• [Activity]
From the material that follows, count the lines with the word "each" in them. Reply with the number only.

___ Supplied material ___

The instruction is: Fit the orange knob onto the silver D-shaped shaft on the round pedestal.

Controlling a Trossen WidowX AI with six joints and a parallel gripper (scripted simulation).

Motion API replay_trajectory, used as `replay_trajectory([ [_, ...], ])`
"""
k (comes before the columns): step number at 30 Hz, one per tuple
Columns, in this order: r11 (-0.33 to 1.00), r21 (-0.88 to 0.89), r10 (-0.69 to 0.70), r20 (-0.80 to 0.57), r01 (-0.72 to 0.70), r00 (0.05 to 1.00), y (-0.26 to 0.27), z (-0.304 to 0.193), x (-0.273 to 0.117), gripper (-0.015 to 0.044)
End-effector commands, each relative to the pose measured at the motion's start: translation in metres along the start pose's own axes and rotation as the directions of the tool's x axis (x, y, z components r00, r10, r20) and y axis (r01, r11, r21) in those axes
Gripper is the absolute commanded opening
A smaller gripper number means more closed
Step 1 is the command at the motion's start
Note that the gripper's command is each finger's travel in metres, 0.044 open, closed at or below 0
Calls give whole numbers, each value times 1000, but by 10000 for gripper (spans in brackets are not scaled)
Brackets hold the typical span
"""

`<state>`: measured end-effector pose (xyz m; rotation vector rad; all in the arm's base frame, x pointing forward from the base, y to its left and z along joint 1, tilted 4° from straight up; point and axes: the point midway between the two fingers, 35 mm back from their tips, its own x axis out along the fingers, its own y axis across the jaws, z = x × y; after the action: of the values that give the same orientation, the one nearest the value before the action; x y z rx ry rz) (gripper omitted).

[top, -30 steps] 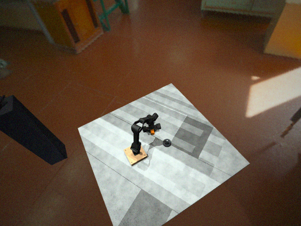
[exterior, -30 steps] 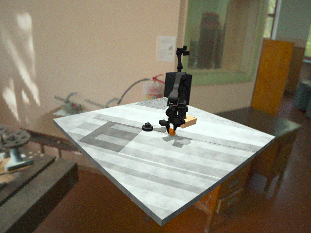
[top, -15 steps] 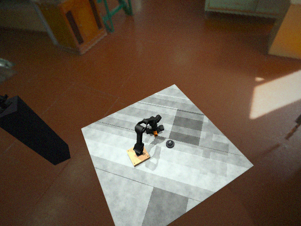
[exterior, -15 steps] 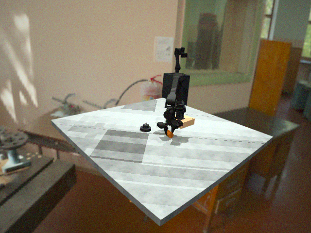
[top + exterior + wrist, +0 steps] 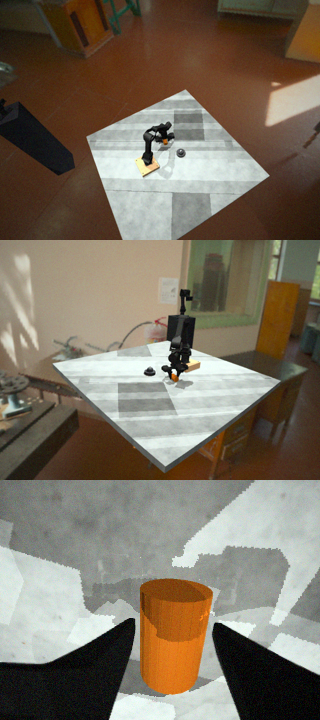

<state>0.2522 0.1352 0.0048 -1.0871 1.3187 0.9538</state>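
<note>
Orange against grey-and-white stone, the knob (image 5: 165, 141) (image 5: 174, 377) (image 5: 172, 635) lies between the jaws of a black arm (image 5: 148, 145) (image 5: 181, 326), just below the middle of the top view and a little right of centre in the exterior one. The jaws stand apart, a strip of the bench (image 5: 139, 206) (image 5: 206, 415) showing on either side of the knob in the wrist view, so nothing is clamped. It looks to be lying on its side, low over or on the surface, though contact underneath is hard to confirm from here. Near it, lower right in the top view, waits the dark round pedestal (image 5: 178, 155) (image 5: 149, 373), its silver shaft (image 5: 180, 151) (image 5: 149, 367) bare. Getting a workable hold appears to be the business in hand, with the fitting itself not yet begun. What comes next should be a centred, firm grip that allows the knob to be turned upright, hole down; its flat must then be matched to the shaft's before any push. A crooked grip could send it rolling.
</note>
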Motion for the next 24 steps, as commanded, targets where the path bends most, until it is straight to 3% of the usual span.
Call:
replay_trajectory([
  [1,1000,0,1,-1,-1,1000,0,0,0,260],
  [7,1000,0,1,-1,-1,1000,0,0,0,260],
  [14,1000,0,1,-1,-1,1000,0,0,0,440],
  [21,1000,0,1,-1,-1,1000,0,0,-3,440],
  [24,1000,0,0,0,0,1000,-1,1,-47,440],
])
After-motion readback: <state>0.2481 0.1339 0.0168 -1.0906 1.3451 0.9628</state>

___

• [Finished task]
3